Task details: Could you retype every line of the data underneath without altering anything?

Data extract:
>>>

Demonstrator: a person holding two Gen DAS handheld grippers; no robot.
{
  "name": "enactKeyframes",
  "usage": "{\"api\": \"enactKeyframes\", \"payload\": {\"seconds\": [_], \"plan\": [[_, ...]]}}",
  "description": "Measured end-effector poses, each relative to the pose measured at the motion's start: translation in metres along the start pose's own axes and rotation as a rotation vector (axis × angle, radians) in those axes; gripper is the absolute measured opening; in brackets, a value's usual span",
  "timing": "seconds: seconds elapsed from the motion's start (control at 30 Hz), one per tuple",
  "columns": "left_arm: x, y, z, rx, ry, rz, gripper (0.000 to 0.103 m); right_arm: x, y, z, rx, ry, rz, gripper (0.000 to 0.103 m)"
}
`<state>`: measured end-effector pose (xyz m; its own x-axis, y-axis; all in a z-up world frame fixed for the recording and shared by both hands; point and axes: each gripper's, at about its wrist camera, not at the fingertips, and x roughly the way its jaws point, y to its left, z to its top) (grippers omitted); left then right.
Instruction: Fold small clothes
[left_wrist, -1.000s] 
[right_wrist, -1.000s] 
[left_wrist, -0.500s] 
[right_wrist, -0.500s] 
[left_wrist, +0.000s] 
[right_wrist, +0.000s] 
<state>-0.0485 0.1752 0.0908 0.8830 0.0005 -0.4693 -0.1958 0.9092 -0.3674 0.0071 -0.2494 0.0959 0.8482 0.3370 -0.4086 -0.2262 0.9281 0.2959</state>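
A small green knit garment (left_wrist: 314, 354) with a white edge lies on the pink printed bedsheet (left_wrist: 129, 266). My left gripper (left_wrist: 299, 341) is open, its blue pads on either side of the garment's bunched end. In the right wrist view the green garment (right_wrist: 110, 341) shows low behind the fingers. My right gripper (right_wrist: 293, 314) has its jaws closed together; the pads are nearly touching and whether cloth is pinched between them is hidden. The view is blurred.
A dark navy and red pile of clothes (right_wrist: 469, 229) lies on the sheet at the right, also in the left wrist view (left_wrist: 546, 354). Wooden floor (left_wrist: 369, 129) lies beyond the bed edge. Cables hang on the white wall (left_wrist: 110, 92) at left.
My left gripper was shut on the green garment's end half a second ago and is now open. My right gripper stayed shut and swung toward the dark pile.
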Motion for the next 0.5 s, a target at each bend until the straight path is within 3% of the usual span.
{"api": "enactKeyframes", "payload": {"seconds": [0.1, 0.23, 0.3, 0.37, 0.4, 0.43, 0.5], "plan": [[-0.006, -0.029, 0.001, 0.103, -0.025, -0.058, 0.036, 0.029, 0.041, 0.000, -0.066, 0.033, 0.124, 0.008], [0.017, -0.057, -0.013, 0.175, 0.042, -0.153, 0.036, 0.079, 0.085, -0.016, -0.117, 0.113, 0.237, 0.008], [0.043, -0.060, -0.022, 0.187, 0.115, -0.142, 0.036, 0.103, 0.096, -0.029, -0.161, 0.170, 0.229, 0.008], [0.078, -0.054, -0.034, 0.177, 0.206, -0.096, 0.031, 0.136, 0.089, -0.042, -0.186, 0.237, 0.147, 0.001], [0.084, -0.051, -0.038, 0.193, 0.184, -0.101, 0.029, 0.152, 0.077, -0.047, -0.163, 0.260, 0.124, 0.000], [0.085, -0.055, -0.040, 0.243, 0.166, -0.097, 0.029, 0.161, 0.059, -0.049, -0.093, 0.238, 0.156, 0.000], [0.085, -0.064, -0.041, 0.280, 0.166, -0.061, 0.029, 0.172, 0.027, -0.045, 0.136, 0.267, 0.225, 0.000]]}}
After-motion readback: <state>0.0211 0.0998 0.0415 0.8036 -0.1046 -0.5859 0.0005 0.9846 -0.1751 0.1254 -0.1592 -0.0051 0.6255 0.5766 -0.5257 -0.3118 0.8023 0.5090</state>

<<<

Exercise result:
Demonstrator: a person holding two Gen DAS handheld grippers; no robot.
{
  "name": "enactKeyframes",
  "usage": "{\"api\": \"enactKeyframes\", \"payload\": {\"seconds\": [_], \"plan\": [[_, ...]]}}",
  "description": "Measured end-effector poses, each relative to the pose measured at the motion's start: translation in metres along the start pose's own axes and rotation as a rotation vector (axis × angle, radians) in those axes; gripper is the absolute measured opening; in brackets, a value's usual span",
  "timing": "seconds: seconds elapsed from the motion's start (control at 30 Hz), one per tuple",
  "columns": "left_arm: x, y, z, rx, ry, rz, gripper (0.000 to 0.103 m); right_arm: x, y, z, rx, ry, rz, gripper (0.000 to 0.103 m)"
}
`<state>`: measured end-effector pose (xyz m; its own x-axis, y-axis; all in a z-up world frame fixed for the recording and shared by both hands; point and axes: each gripper's, at about its wrist camera, not at the fingertips, and x roughly the way its jaws point, y to its left, z to its top) (grippers omitted); left then right.
Instruction: Fold small clothes
[left_wrist, -1.000s] 
[right_wrist, -1.000s] 
[left_wrist, -0.500s] 
[right_wrist, -0.500s] 
[left_wrist, +0.000s] 
[right_wrist, +0.000s] 
<state>-0.0485 0.1752 0.0908 0.8830 0.0005 -0.4693 -0.1958 0.9092 -0.3674 0.0071 -0.2494 0.0959 0.8482 0.3370 -0.4086 -0.2262 0.9281 0.2959</state>
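A small green knit garment (left_wrist: 314, 354) with a white edge lies on the pink printed bedsheet (left_wrist: 129, 266). My left gripper (left_wrist: 299, 341) is open, its blue pads on either side of the garment's bunched end. In the right wrist view the green garment (right_wrist: 110, 341) shows low behind the fingers. My right gripper (right_wrist: 293, 314) has its jaws closed together; the pads are nearly touching and whether cloth is pinched between them is hidden. The view is blurred.
A dark navy and red pile of clothes (right_wrist: 469, 229) lies on the sheet at the right, also in the left wrist view (left_wrist: 546, 354). Wooden floor (left_wrist: 369, 129) lies beyond the bed edge. Cables hang on the white wall (left_wrist: 110, 92) at left.
My left gripper was shut on the green garment's end half a second ago and is now open. My right gripper stayed shut and swung toward the dark pile.
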Motion for the next 0.5 s, a target at each bend until the straight path is within 3% of the usual span.
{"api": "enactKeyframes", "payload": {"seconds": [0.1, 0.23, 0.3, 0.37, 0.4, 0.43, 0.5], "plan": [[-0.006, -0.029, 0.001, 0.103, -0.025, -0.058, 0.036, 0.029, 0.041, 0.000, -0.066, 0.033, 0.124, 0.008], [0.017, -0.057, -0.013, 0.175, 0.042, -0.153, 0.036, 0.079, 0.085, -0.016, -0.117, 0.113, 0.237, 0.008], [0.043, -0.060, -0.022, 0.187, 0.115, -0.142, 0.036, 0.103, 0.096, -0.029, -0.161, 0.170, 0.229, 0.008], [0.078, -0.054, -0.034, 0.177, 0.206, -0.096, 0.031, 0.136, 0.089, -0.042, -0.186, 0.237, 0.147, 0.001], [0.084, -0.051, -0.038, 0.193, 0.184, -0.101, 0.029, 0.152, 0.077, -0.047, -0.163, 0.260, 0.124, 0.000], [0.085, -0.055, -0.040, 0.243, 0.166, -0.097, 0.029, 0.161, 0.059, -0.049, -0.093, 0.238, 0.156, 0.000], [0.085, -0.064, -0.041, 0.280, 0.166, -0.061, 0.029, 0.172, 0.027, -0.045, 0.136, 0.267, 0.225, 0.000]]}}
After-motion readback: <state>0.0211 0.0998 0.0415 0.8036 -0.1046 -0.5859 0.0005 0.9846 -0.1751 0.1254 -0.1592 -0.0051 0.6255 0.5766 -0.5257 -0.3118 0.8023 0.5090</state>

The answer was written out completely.